The brothers of a South Tyneside man who died of a brain tumour on his 28th birthday have carried on the charity work he began through a huge physical feat.
Scott Dixon was diagnosed with a tumour on his brain stem back in June 2012 - on the same day his mum Jackie was told she was clear of breast cancer.
The personal trainer had not felt unwell, but the illness was found when his brother Andrew made him an eye appointment when he began to suffer double vision.
The dad-of-two, from South Shields, underwent a series of scans, which found the cancer could not be operated on, but rounds of radiotherapy and then chemotherapy successfully shrank the tumour.
But more than four years after he was first told of his illness, his condition deteriorated, leading him to lose his speech and hearing and in time he was unable to walk.
He was given respite at the Marie Curie hospice in Newcastle, care his family say was priceless in helping him and his loved ones, and last October he returned home where he spent time with his family before he died on his birthday, just two days after Christmas.
It just means Scott’s name is being kept alive and he would have been delighted and so proud of his brothers and all their friends.Jackie Dixon
Now five months on, his grieving brothers Simon, 38, and Andrew, 37, and 15 of their friends have completed a 160 mile C2C bike ride from Barrow-in-Furness in Cumbria to a finishing point at the Sanddancer pub in South Shields - including a gruelling climb to the 1,732ft summit of Tan Hill in the Yorkshire Dales along the way - for the charity which had helped out Scott.
The Toma Fund had helped cover the cost of car repairs to help him reach his hospital appointments, as well as other support, when he was diagnosed.
Scott, who worked at the Fitness Rooms, in Benton, returned the gesture by raising money for the charity when he was well through his bootcamps and asking his clients to raise cash through the Great North Run for the charity.
So far, they have raised more than £1,500 for the North East charity, which was set up in memory of Jordan Thompson and Sophie Ela Atay, who were cousins who died of childhood cancers and is headed up by Jordan’s mum Andrea.
Jackie, 59, from Westoe Crown Village, said: “I am over the moon and I could cry thinking about it.
“It makes me so proud of the boys, they were all so close, and they miss Scott so much, but they are doing this for him, as well as for Andrea and the Toma Fund.
“It just means Scott’s name is being kept alive and he would have been delighted and so proud of his brothers and all their friends.
“Andrea came to Scott’s funeral and was talking to Andy and Simon and they said they wanted to take it up where Scott had left off.
“Scott never missed work until right up to the end.
“When he would have treatment for one week and go back for the next three.
“He didn’t want to come home from the hospice until he was well enough.
“In November time, we would watch the Christmas movies and we had some lovely times together, and his brothers, his kids and his nieces and nephews would all come round, they just adored him.”
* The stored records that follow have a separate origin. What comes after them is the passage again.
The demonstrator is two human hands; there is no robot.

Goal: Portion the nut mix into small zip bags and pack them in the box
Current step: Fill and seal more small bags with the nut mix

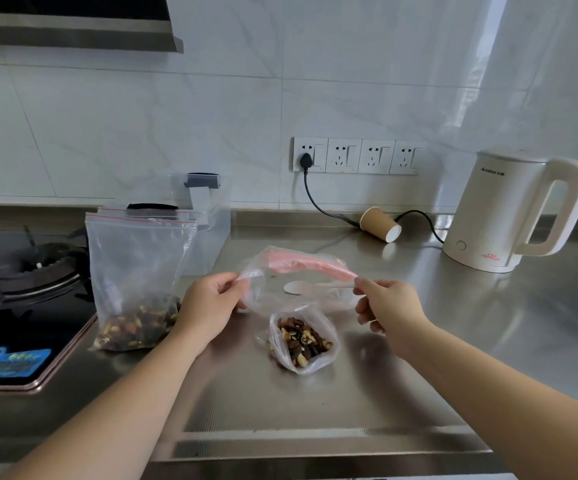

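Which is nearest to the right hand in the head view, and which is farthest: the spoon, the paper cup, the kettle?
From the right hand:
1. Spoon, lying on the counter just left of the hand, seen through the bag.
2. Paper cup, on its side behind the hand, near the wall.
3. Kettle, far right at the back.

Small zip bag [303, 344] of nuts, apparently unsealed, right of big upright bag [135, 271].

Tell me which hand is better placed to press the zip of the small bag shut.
Probably the right hand: it already pinches the pink zip strip of the small bag at its end, while the left hand grips the bag's other corner.
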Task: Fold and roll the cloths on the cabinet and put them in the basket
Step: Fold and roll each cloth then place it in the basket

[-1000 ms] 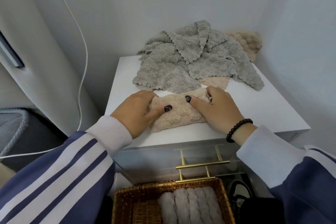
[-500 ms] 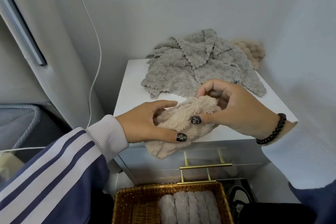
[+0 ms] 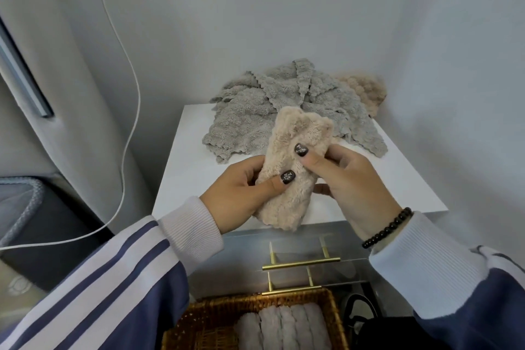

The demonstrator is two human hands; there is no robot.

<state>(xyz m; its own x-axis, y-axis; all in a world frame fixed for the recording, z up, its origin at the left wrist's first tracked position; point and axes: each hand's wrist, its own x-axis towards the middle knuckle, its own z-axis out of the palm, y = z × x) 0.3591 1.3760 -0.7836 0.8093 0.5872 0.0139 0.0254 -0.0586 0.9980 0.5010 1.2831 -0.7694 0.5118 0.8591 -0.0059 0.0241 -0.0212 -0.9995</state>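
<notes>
From the head camera, both hands hold a rolled beige cloth (image 3: 287, 173) in the air above the front edge of the white cabinet (image 3: 184, 179). The roll stands nearly upright, its upper end tipped toward 1 o'clock. The left hand (image 3: 241, 193) grips the lower part of the roll from 9 o'clock, thumb laid across its front and fingers curled behind. The right hand (image 3: 349, 182) pinches the roll from 3 o'clock, thumb pressed on the front just above the left thumb. Both thumbnails are dark. A black bead bracelet (image 3: 387, 227) circles the right wrist, and both sleeves are blue with white stripes and white cuffs.

At 12 o'clock from the hands, a loose heap of grey cloths (image 3: 255, 122) lies on the back half of the cabinet top. Another beige cloth (image 3: 366, 91) sits bunched at 1 o'clock, against the wall and touching the grey heap.

At 6 o'clock, below the cabinet front with its gold handles (image 3: 301, 263), a wicker basket (image 3: 216, 310) holds several pale rolled cloths (image 3: 287, 327) side by side. A white cable (image 3: 133, 111) hangs down the wall at 10 o'clock.
</notes>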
In addition to Jackie, Andrew and Simon, who both work as engineers, Scott left his children Lewis, nine, and Scarlett, four, Simon’s wife Julie and their children, twins Thomas and Louis, 12, and Paddy, 18, and Andrew’s wife Emma and their children Peyton, three, and Cole, nine months.
Andrea added: “I’m over the moon and overwhelmed that they have done this for us.
“They must be still grieving deeply, but they’ve decided to do something like this and I just think it’s a fantastic, amazing and phenomenal thing to do.
“I think they are selfless people who are doing something to make other people’s lives better and it is such a physical challenge for them to take on.”